According to Sadat, ISKP now has an extended network of support in the Khuzdar and Kharan districts of Balochistan in Pakistan and may have even penetrated inside the Iranian border. If the pace of its expansion continues, in the next two years, it could emerge as much more dangerous and with the capacity to orchestrate attacks on a wider scale. This can be stopped only through an effective counterterrorism strategy within Afghanistan. The Taliban neither have a complex intelligence network to pursue ISKP, nor do they have the capacity or means to fight ISKP effectively at scale. Worse still, some Taliban rank-and-file members might refuse to fight ISKP due to a symbiotic ideological nexus, seriously hampering the objective of keeping the group under check.
It is here that the prospect of U.S. and Taliban counterterrorism cooperation against ISKP assumes importance.
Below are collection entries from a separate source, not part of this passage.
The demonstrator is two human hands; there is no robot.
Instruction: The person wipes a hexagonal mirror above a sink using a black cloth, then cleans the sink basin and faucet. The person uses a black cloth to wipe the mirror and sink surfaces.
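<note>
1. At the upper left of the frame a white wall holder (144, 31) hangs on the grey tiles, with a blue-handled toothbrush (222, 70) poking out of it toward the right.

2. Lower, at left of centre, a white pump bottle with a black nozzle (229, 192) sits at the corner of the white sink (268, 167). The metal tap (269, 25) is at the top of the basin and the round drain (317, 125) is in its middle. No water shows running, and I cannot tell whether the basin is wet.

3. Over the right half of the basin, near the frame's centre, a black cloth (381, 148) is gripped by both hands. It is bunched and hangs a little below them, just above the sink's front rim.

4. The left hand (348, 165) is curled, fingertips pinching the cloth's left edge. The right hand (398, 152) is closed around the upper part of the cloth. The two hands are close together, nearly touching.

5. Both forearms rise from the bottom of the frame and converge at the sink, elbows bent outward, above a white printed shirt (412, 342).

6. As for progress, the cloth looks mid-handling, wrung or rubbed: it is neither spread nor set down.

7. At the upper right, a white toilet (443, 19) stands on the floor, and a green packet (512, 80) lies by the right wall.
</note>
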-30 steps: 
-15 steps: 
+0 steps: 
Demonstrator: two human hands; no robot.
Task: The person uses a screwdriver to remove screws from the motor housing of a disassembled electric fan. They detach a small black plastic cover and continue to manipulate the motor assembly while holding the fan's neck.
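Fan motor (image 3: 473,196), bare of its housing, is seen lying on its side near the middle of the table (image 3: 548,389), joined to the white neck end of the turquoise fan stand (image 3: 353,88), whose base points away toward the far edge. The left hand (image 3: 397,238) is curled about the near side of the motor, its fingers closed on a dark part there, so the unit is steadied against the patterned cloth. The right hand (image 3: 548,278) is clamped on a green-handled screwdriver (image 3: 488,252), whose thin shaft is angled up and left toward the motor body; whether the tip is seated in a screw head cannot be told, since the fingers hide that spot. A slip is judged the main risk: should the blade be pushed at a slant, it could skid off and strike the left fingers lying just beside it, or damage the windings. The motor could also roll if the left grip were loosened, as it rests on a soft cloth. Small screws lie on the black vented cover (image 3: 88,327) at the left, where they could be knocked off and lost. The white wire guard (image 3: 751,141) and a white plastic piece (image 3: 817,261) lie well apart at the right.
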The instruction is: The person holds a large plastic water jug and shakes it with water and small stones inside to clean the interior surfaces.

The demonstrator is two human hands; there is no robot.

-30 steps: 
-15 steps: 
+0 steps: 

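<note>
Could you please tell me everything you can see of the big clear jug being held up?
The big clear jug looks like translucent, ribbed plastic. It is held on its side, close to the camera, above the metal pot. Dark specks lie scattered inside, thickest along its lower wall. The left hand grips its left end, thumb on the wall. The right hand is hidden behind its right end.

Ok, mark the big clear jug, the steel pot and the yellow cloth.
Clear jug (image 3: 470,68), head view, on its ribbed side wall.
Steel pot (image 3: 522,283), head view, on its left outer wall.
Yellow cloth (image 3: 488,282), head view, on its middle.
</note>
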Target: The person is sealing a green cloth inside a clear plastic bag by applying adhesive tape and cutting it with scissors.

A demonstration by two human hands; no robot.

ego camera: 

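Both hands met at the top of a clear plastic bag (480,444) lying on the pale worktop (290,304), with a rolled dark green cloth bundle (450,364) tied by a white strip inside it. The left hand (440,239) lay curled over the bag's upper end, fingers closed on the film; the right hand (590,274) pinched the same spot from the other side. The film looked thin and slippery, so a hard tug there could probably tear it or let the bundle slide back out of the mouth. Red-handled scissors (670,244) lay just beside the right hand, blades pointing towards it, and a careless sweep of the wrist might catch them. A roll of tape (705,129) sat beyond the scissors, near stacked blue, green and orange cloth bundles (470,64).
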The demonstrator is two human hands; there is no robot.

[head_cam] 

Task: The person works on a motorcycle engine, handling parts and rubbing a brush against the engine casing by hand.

Media reports have already pointed to this possibility.
This, however, is a double-edged sword. While such cooperation could possibly check ISKP, it may also potentially legitimize the Taliban’s Islamic Emirate and its regressive worldview and policies. In the last 21 months since recapturing power, the Taliban’s attitude has hardened. The dangers of recognizing the Taliban without any time-bound deliverables on the ground could lead to blowback of a different nature. While counterterrorism cooperation with the Taliban could indeed have become a necessity, it must be accompanied by reminders about where the United States stands on issues like governance, political inclusiveness, and the protection of women’s and minority rights — all necessary to prevent Afghanistan sliding further into the vortex of violent extremism and terrorism.